**Action item:** Locate each line of the material that contains "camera", then return it.

**Data section:**

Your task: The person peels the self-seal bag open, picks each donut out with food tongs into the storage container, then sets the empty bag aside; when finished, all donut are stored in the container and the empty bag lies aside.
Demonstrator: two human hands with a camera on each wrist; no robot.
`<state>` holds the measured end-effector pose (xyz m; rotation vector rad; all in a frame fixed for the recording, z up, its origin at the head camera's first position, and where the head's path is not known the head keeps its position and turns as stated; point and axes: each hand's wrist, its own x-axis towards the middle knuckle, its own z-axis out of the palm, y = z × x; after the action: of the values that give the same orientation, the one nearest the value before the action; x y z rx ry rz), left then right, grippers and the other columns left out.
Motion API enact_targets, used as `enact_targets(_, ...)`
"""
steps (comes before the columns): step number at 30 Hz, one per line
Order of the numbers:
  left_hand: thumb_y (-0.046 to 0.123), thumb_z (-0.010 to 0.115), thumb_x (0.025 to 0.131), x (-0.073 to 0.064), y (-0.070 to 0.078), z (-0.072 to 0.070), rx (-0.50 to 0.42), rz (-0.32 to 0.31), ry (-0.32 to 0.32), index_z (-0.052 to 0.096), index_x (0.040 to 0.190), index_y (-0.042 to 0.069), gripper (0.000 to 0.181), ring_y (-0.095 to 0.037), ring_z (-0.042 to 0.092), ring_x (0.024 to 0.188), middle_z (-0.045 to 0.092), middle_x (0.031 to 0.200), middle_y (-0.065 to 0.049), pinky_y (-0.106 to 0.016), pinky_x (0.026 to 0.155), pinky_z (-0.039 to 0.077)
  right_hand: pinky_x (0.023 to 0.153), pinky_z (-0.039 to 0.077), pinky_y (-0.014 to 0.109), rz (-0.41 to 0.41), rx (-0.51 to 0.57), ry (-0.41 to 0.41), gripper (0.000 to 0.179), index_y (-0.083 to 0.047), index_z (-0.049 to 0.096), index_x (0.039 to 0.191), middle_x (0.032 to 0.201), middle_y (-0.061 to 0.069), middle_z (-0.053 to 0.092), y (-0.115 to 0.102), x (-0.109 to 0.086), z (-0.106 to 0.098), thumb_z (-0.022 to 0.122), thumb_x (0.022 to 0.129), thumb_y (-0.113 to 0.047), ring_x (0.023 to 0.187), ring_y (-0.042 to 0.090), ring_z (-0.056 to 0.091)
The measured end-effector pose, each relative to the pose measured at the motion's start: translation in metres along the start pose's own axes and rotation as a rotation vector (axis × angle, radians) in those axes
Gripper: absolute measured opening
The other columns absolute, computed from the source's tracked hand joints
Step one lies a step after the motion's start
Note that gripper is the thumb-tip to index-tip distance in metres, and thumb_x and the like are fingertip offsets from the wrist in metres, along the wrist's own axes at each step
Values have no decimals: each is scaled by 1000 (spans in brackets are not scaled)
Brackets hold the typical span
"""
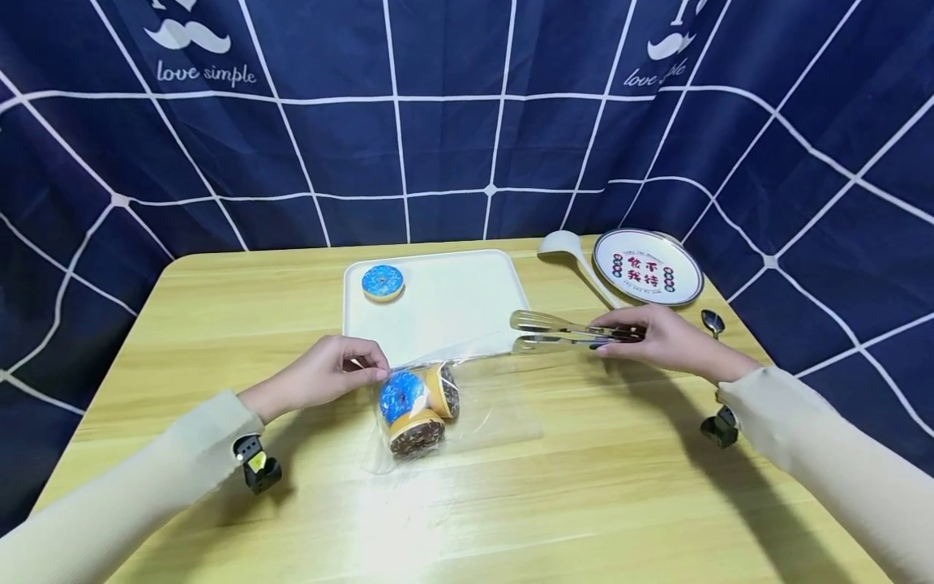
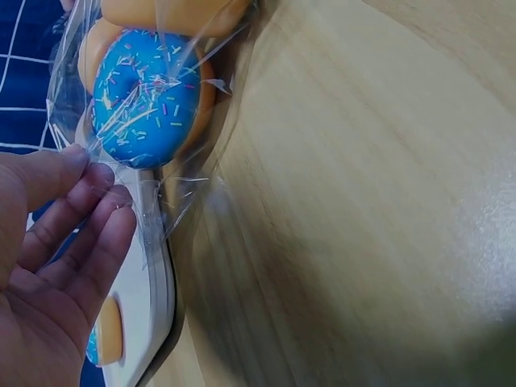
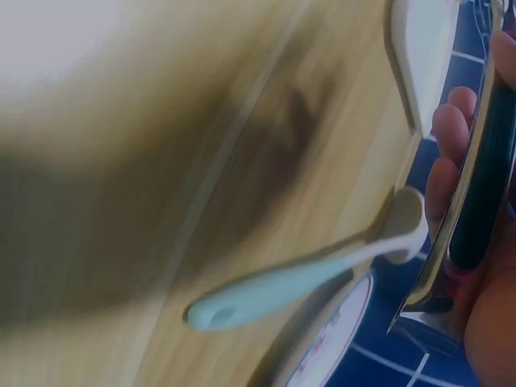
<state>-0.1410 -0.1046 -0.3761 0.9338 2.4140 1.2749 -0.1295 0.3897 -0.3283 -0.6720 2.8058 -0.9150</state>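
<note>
Three doughnuts [image 1: 417,418], one topped blue with sprinkles and two topped dark brown, sit inside a clear plastic bag [image 1: 496,414] on the wooden table [image 1: 241,308], in front of the tray. With my left hand [image 1: 336,375] I pinch the bag's edge between thumb and forefinger, just beside the blue-topped one; my other left fingers are bent loosely. My right hand [image 1: 649,337] is clamped around the handle of a pair of metal tongs [image 1: 554,324], whose two tips are apart and point left, over the tray's near right corner as the head view shows it. On the white tray [image 1: 460,300] one more blue doughnut [image 1: 383,281] lies near the far left corner. Beyond my right hand are a ladle [image 1: 562,243] with a pale green handle and a printed plate [image 1: 648,268], with a small spoon [image 1: 713,322] near the plate.
</note>
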Motion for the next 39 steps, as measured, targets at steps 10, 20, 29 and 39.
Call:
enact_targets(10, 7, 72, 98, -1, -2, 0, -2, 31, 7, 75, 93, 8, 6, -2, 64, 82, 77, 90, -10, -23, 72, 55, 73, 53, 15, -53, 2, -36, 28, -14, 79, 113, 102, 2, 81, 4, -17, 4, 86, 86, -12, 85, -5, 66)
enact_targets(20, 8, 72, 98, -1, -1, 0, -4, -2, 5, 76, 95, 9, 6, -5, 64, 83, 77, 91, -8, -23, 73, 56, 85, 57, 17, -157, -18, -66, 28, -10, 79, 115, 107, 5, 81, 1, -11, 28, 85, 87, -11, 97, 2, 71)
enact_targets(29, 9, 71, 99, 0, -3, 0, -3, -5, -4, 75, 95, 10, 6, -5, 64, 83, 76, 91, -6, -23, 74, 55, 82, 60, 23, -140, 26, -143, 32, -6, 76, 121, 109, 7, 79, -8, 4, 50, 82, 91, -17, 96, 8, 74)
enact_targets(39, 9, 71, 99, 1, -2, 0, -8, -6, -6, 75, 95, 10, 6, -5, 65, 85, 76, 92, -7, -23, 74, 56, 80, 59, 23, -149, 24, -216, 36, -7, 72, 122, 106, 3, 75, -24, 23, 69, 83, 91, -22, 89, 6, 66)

**Problem solution:**
Demonstrator: two human hands with a camera on each wrist; no robot.
`<state>` holds the measured end-effector pose (xyz m; rotation vector rad; all in a frame fixed for the recording, z up, its origin at the head camera's first position, and where the head's path is not known the head keeps its position and turns as stated; point and axes: each hand's wrist, its own x-axis towards the middle knuckle, its own z-axis out of the palm, y = z × x; after the action: of the values that give the same orientation, the one nearest the value before the action; x y z rx ry rz), left then right, grippers and the other columns left out.

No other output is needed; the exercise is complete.